Pressing Israel to refrain from unnecessary escalation would bolster Aoun’s position and potentially make Hezbollah more cooperative with the Lebanese president’s initiatives.
Some pundits in Washington have dismissed Aoun’s approach as unworkable. A policy analysis by David Schenker of the influential pro-Israel Washington Institute for Near East Policy argued that integrating Hezbollah fighters into the army would not be consistent with the goal of disarming the Lebanese Shiite movement. He also asserted that integrating Hezbollah forces would “undercut” the Lebanese army, and that now is the time to disarm Hezbollah, by force if necessary.
This argument prioritizes the disarmament of the Lebanese Shiite movement over other considerations, making it more closely aligned with Israel’s objectives as opposed to U.S. aims. Any attempt by the Lebanese army to forcefully disarm Hezbollah would almost certainly lead to civil strife and weaken Lebanon’s military by splitting it along sectarian lines and/or provoking the defection of Shiite officers and soldiers within its ranks, thus severely degrading the very national institution in which Washington has invested so much in strengthening.
Moreover, integrating Hezbollah fighters into the Lebanese army would arguably strengthen rather than weaken the institution. Many of the group’s fighters are battle-hardened as a result of having taken part in military operations against Israel or during the civil war in Syria. war. Any fears that Iran would infiltrate the Lebanese army via Hezbollah under such a scenario were addressed by Aoun’s recent dismissal of an Iraqi Popular Mobilisation-like model in Lebanon.

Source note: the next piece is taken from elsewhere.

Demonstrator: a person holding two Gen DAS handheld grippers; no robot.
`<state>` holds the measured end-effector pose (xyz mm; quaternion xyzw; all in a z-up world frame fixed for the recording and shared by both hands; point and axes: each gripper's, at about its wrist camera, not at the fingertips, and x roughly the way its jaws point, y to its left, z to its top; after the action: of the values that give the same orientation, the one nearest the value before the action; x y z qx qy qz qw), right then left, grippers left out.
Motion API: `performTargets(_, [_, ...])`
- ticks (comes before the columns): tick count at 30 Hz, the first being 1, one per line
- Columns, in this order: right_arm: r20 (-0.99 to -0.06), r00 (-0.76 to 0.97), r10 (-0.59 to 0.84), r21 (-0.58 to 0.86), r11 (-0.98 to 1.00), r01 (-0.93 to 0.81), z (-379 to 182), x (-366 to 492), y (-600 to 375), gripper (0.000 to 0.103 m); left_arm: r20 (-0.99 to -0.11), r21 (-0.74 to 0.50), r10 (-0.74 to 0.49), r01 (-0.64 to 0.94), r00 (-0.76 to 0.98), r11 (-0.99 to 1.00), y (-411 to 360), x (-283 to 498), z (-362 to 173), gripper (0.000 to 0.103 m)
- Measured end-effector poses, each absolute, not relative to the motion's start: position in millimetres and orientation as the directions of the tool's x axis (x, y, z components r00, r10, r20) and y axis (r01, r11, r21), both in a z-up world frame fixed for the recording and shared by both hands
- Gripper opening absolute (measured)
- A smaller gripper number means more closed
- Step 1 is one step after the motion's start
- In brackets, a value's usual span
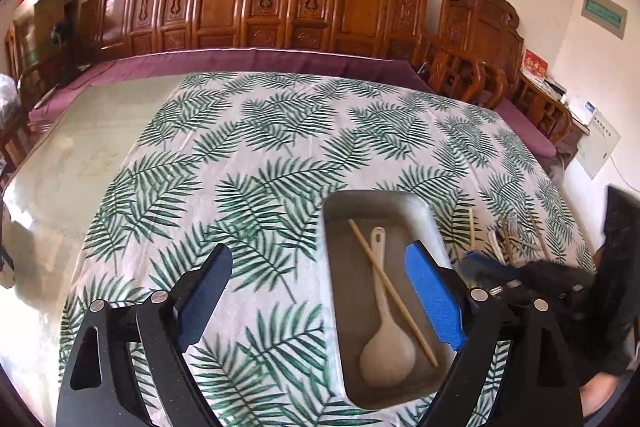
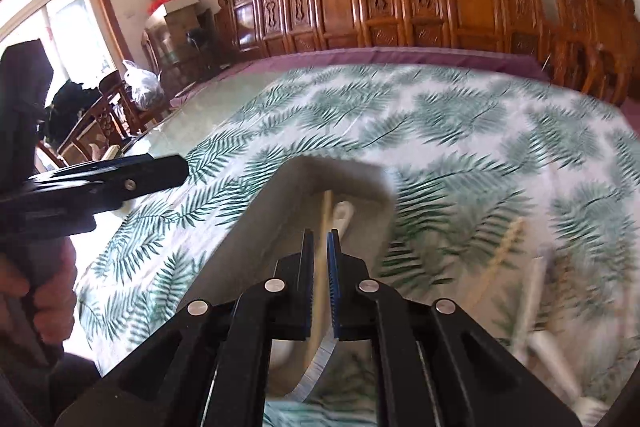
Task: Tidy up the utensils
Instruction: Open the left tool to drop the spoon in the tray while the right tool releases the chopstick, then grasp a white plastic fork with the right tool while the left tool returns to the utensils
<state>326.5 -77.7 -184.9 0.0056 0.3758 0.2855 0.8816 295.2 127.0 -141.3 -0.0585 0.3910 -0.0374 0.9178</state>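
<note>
From my left wrist camera, the left gripper (image 1: 320, 291) has its jaws spread wide with nothing between them, above the near-left edge of the metal tray (image 1: 338, 267). In the tray lie a white spoon (image 1: 386, 331) and one chopstick (image 1: 390, 287) crossing it; more utensils (image 1: 508, 239) sit on the leaf-print cloth (image 1: 248, 155) beyond. From my right wrist camera, blurred, the right gripper (image 2: 319, 247) is nearly closed over the tray and I see nothing gripped

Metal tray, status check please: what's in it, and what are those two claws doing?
Left gripper open, empty. Right gripper shut, empty, over tray. Spoon and chopstick inside; more utensils wait beside it.
</note>
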Motion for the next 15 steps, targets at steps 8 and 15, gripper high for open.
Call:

Simply stated, the Lebanese president’s initiatives deserve American support given that this would be consistent with U.S. interests in a stable and unitary Lebanese state that can lay the groundwork for reinvigorating the economy, attracting badly needed foreign investment, and dealing with longstanding problems of corruption and clientelism.
To its credit, the Trump administration has shown an inclination to place U.S. interests above those of Israel, as evidenced by the ongoing nuclear talks with Iran (notwithstanding the delay of the next round of these talks). This allows for cautious optimism that it may pursue a similar approach in Lebanon, which would have the added benefit of facilitating an understanding with Tehran.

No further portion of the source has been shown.